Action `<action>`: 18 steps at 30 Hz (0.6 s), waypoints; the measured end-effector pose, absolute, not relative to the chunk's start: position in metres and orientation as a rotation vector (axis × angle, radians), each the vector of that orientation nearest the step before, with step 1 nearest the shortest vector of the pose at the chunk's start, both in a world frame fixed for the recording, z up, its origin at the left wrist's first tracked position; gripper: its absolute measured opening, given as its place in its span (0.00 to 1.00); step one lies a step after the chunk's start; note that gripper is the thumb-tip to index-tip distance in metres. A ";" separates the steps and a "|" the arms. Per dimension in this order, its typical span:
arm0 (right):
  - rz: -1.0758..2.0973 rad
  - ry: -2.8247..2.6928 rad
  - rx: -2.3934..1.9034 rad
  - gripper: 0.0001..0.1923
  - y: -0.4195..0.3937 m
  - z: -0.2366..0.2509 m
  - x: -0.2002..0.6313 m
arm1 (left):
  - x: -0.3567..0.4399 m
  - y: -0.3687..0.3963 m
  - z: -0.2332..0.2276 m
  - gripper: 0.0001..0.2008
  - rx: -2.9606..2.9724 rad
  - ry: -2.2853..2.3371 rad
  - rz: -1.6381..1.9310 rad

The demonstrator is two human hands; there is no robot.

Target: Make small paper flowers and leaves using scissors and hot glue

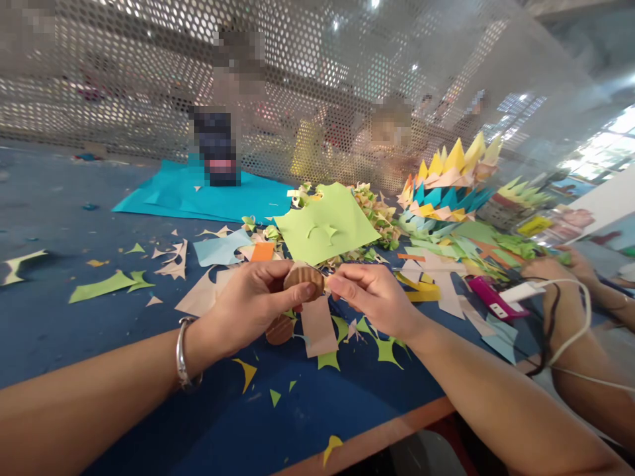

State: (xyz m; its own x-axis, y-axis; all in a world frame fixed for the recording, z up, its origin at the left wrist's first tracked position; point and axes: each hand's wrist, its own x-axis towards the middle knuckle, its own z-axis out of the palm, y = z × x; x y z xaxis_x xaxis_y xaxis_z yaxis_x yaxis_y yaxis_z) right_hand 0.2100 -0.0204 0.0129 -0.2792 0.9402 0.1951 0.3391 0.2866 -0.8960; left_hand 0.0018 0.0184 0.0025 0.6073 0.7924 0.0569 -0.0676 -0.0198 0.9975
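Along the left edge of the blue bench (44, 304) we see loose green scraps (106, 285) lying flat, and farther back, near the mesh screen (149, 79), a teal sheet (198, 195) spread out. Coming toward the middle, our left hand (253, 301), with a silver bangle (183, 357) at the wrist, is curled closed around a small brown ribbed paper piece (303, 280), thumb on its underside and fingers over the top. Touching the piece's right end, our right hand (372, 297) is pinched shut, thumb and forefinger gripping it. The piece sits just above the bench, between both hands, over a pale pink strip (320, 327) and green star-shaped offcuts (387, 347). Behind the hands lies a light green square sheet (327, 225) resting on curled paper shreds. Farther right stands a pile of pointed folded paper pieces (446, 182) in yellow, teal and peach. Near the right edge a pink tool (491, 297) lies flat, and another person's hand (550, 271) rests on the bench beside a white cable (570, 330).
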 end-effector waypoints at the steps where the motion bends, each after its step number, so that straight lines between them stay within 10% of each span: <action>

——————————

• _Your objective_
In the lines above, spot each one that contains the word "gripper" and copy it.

• _Written answer_
Action `<action>`: 18 steps at 30 Hz (0.6 s), waypoints; the measured end-effector pose, absolute, not relative to the chunk's start: position in metres and orientation as a rotation vector (axis × angle, radians), each the vector of that orientation nearest the step before, with step 1 nearest the shortest vector of the pose at the chunk's start, both in a world frame fixed for the recording, z up, its origin at the left wrist's first tracked position; gripper: its absolute measured opening, given as its place in its span (0.00 to 1.00); step one lies a step after the chunk's start; note that gripper is the thumb-tip to index-tip distance in metres. A ";" separates the steps and a "|" the arms. Per dimension in this order, its typical span:
  - gripper: 0.0001..0.1923
  - gripper: 0.0001..0.2008

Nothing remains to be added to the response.